FAMENE - Faculdade de Medicina Nova Esperança (PB) — Prova 2024
Um homem de 30 anos de idade é resgatado pelo SAMU e levado para a emergência do Hospital Nova Esperança após familiares o encontrarem desacordado em casa. O paciente possui histórico de abuso de substâncias intravenosas e imunodeficiência pelo HIV, sem adesão adequada aos tratamentos. A última contagem de células CD4 foi < 200/ μL. No exame, a pressão arterial é 120/70 mmHg, a frequência cardíaca é de 110 bpm, a frequência respiratória é de 8 irm, a saturação de oxigênio é 85% e a temperatura de 36°C. A gasometria em ar ambiente revela pH de 7,15, pressão parcial do CO2 de 70 mmHg e pressão parcial de oxigênio de 55 mmHg. Qual o diagnóstico mais provável neste caso?
Paciente com histórico de uso IV, bradipneia (FR 8), hipoxemia (Sat 85%), hipercapnia (pCO2 70) e acidose respiratória (pH 7.15) → Intoxicação por opioides.
O quadro clínico de depressão respiratória grave (FR 8, hipoxemia, hipercapnia e acidose respiratória) em um paciente com histórico de abuso de substâncias intravenosas é altamente sugestivo de intoxicação por opioides. A imunodeficiência pelo HIV, embora relevante, não explica diretamente a depressão respiratória aguda.
A intoxicação por opioides é uma emergência médica grave, frequentemente associada ao abuso de substâncias intravenosas, como no caso apresentado. É uma causa comum de depressão respiratória e morte, especialmente em populações vulneráveis, como usuários de drogas ilícitas e pacientes com histórico de HIV e baixa adesão ao tratamento. A fisiopatologia central da intoxicação por opioides é a depressão do centro respiratório no tronco cerebral, levando à hipoventilação, bradipneia e, consequentemente, à hipercapnia e hipoxemia. O diagnóstico é clínico, baseado na tríade de coma, miose puntiforme e depressão respiratória, em um paciente com histórico de uso de opioides. A gasometria arterial confirma a acidose respiratória e a hipoxemia, enquanto a saturação de oxigênio é um indicador rápido da gravidade da hipoxemia. O manejo imediato envolve a garantia da via aérea e suporte ventilatório, se necessário, e a administração de naloxona, um antagonista competitivo dos receptores opioides. A naloxona reverte rapidamente os efeitos dos opioides, mas sua meia-vida curta pode exigir doses repetidas ou infusão contínua. É crucial monitorar o paciente de perto após a administração da naloxona, pois a reversão abrupta pode precipitar a síndrome de abstinência.
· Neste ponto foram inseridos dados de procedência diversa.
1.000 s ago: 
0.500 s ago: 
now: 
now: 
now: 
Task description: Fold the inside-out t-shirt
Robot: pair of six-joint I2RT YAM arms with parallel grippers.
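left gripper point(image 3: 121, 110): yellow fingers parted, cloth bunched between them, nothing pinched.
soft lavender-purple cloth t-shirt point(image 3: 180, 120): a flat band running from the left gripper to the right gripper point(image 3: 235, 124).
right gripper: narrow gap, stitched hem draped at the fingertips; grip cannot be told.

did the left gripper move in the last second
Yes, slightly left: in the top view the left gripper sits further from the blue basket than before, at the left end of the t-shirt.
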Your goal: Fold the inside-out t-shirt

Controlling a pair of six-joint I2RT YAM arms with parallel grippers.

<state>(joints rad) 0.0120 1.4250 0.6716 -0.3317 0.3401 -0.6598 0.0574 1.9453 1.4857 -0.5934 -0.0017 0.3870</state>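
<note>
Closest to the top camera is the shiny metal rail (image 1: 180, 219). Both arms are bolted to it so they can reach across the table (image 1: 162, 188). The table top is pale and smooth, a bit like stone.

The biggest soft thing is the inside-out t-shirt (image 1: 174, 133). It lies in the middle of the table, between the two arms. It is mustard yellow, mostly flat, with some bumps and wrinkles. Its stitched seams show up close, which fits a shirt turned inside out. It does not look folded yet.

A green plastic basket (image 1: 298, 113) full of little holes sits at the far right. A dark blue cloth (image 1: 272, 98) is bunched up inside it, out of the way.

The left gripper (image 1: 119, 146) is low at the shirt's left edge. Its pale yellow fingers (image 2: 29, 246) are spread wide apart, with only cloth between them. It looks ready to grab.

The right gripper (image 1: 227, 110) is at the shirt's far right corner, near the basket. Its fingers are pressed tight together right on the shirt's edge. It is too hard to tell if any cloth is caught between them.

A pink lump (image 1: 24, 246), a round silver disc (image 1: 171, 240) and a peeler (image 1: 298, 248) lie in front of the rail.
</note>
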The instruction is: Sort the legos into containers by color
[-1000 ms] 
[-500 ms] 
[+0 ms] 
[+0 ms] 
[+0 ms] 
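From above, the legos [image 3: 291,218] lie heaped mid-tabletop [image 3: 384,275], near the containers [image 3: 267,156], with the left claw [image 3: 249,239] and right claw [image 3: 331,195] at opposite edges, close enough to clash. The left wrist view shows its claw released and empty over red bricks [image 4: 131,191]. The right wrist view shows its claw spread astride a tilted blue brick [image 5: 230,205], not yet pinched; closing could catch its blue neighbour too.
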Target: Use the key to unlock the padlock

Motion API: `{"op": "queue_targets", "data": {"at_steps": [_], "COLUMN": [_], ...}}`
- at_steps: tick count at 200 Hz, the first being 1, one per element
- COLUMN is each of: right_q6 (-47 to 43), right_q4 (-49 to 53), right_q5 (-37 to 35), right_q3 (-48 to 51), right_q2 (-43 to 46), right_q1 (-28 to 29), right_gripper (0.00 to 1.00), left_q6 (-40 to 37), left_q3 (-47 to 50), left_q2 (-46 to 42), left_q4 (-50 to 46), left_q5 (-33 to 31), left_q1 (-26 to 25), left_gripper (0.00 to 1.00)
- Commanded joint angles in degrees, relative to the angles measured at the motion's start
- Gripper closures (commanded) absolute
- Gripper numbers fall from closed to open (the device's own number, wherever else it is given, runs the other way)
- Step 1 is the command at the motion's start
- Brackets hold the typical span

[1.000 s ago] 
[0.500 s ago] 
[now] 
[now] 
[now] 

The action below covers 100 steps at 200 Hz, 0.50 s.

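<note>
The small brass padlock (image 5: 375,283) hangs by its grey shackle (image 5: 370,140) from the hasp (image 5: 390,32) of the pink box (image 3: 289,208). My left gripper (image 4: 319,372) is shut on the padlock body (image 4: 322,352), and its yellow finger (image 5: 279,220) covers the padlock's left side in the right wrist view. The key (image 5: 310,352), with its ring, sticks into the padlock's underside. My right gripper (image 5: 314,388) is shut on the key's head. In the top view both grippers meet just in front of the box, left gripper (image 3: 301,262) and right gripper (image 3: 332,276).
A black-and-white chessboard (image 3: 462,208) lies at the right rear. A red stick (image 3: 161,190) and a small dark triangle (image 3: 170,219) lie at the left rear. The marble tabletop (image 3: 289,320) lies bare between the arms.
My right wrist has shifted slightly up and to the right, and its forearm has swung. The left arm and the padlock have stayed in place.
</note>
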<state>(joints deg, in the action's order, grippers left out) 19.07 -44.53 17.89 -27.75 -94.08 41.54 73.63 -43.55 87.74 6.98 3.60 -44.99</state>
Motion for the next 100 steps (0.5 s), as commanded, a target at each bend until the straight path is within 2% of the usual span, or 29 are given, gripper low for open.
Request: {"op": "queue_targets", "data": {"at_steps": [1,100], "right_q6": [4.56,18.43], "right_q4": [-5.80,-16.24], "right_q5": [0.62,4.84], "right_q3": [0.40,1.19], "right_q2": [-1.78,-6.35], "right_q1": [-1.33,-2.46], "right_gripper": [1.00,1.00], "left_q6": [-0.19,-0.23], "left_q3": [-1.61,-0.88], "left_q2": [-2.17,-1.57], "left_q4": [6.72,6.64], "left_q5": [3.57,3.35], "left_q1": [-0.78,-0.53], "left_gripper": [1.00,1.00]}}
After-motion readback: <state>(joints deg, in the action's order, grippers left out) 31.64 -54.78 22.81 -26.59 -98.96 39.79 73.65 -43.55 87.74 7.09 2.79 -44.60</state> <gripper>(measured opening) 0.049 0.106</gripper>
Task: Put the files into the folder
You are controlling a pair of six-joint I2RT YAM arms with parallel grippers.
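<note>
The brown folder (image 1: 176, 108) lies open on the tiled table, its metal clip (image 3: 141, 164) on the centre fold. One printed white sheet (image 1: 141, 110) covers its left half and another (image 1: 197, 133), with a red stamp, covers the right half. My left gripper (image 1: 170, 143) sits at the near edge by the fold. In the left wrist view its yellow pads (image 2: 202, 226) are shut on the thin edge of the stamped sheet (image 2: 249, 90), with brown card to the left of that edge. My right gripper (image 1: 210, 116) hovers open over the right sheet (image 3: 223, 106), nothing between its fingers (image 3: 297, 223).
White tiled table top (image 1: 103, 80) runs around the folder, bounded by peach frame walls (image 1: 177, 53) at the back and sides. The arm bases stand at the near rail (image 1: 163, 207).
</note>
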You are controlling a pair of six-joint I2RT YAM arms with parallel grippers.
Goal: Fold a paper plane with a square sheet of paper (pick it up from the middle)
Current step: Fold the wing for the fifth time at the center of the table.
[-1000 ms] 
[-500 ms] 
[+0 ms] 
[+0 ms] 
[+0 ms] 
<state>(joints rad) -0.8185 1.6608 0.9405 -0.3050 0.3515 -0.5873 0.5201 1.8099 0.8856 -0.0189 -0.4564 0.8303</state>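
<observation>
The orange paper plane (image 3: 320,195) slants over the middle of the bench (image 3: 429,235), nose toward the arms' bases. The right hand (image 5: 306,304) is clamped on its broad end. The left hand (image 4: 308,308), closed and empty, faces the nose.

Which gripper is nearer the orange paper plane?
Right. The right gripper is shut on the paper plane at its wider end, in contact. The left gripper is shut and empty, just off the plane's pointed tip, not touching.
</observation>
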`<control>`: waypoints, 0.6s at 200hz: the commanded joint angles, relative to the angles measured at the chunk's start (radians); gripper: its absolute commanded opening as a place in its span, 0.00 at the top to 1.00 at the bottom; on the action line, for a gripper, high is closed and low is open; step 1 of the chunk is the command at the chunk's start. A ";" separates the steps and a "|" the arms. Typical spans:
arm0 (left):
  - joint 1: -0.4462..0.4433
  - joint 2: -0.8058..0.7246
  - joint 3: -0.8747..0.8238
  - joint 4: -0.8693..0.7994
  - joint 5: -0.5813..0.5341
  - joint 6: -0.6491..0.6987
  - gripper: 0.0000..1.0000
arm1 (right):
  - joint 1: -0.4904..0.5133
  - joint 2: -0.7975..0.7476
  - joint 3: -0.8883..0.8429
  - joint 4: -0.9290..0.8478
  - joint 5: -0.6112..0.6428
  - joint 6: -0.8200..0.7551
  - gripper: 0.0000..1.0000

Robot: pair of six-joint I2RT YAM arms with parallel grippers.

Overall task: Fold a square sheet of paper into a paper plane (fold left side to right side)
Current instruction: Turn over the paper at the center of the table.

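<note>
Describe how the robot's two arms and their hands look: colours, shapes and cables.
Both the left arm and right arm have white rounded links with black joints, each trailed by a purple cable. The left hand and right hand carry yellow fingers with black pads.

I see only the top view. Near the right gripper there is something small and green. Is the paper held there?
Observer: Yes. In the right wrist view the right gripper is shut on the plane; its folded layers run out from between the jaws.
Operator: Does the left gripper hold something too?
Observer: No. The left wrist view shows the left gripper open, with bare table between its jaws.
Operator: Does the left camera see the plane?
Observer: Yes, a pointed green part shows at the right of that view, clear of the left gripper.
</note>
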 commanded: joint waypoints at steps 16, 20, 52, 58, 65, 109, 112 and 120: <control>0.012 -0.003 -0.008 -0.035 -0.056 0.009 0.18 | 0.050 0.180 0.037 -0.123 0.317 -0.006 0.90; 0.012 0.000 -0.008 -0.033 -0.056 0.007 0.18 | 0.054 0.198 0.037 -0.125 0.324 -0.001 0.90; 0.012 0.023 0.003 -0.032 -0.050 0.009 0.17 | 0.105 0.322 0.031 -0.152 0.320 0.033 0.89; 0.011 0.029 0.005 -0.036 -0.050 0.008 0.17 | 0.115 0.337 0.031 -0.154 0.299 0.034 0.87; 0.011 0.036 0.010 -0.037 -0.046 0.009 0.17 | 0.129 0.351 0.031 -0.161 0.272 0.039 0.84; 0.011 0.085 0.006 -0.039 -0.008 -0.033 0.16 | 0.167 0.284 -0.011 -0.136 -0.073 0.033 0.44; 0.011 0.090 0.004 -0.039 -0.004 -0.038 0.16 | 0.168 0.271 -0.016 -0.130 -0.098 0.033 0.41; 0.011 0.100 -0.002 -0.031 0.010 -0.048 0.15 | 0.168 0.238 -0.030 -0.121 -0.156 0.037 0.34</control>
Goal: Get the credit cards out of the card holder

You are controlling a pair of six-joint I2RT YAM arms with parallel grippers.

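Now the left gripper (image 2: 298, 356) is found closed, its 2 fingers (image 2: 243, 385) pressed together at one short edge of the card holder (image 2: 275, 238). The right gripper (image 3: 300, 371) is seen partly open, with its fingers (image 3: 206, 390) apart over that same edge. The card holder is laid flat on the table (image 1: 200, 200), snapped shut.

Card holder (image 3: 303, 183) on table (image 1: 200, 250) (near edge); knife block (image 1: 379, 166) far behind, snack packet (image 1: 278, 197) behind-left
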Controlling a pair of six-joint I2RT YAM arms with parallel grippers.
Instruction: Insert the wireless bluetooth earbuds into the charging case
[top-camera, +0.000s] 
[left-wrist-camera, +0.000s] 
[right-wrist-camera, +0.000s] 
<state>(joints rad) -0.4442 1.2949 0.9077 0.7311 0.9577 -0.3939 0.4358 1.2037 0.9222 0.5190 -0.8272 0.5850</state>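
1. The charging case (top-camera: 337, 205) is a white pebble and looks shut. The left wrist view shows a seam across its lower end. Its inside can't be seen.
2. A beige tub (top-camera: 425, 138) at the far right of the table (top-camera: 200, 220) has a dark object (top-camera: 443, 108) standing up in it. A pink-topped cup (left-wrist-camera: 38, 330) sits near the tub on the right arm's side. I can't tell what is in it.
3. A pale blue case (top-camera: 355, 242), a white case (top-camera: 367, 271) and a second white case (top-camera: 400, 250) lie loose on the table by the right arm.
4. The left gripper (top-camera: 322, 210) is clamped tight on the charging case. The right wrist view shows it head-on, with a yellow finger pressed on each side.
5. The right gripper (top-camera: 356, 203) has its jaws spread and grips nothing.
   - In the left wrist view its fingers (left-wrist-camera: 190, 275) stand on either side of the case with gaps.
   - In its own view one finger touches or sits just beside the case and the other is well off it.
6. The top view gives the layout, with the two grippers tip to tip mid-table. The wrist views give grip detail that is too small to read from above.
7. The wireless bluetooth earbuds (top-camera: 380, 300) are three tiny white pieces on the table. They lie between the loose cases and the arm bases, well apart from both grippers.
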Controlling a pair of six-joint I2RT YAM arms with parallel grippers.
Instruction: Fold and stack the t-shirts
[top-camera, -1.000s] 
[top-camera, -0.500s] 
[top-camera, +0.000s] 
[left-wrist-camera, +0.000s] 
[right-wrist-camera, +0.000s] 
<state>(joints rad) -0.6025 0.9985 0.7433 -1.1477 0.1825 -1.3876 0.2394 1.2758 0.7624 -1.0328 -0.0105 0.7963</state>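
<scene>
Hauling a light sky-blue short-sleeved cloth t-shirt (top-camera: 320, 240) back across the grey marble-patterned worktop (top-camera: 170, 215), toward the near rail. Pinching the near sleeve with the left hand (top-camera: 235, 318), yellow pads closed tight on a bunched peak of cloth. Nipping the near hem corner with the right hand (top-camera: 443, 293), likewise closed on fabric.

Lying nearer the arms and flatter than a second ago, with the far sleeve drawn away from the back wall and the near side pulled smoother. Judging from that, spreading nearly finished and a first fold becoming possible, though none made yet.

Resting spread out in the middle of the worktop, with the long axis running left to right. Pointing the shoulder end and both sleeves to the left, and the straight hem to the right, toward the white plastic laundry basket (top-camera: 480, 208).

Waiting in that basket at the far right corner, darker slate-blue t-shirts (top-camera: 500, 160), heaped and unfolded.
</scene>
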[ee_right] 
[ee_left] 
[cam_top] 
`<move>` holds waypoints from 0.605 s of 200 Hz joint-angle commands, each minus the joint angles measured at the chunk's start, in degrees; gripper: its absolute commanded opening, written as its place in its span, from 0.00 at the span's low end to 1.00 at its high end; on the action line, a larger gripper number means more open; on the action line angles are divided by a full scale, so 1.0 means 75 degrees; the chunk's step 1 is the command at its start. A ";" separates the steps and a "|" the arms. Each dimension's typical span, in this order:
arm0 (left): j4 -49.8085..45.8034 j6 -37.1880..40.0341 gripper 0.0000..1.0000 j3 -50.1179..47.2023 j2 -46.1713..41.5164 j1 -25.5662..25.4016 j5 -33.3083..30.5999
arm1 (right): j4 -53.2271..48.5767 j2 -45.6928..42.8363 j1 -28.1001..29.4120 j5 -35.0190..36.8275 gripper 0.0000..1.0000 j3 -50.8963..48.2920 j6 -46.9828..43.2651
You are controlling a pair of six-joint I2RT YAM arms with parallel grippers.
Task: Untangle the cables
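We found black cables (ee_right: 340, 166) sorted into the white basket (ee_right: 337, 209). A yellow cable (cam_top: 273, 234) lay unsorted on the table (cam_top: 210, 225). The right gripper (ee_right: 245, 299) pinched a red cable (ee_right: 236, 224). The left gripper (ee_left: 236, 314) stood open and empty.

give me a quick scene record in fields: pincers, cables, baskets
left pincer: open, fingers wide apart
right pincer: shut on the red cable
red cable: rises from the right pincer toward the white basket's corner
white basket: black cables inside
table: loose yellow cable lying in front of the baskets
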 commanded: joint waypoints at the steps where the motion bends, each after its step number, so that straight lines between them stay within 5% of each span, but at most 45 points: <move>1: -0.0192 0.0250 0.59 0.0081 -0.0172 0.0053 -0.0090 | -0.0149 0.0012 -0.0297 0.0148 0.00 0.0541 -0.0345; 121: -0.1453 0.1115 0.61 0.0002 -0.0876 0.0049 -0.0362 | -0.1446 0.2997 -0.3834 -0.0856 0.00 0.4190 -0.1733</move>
Os sinais clássicos incluem depressão do sistema nervoso central (sonolência, coma), depressão respiratória (bradipneia, hipoventilação), miose puntiforme e hipotensão.
O tratamento de emergência consiste na administração de naloxona, um antagonista opioide, e suporte ventilatório, se necessário, para reverter a depressão respiratória.
A gasometria arterial pode revelar acidose respiratória (pH baixo, pCO2 elevado) e hipoxemia (pO2 baixa), confirmando a hipoventilação e a depressão respiratória.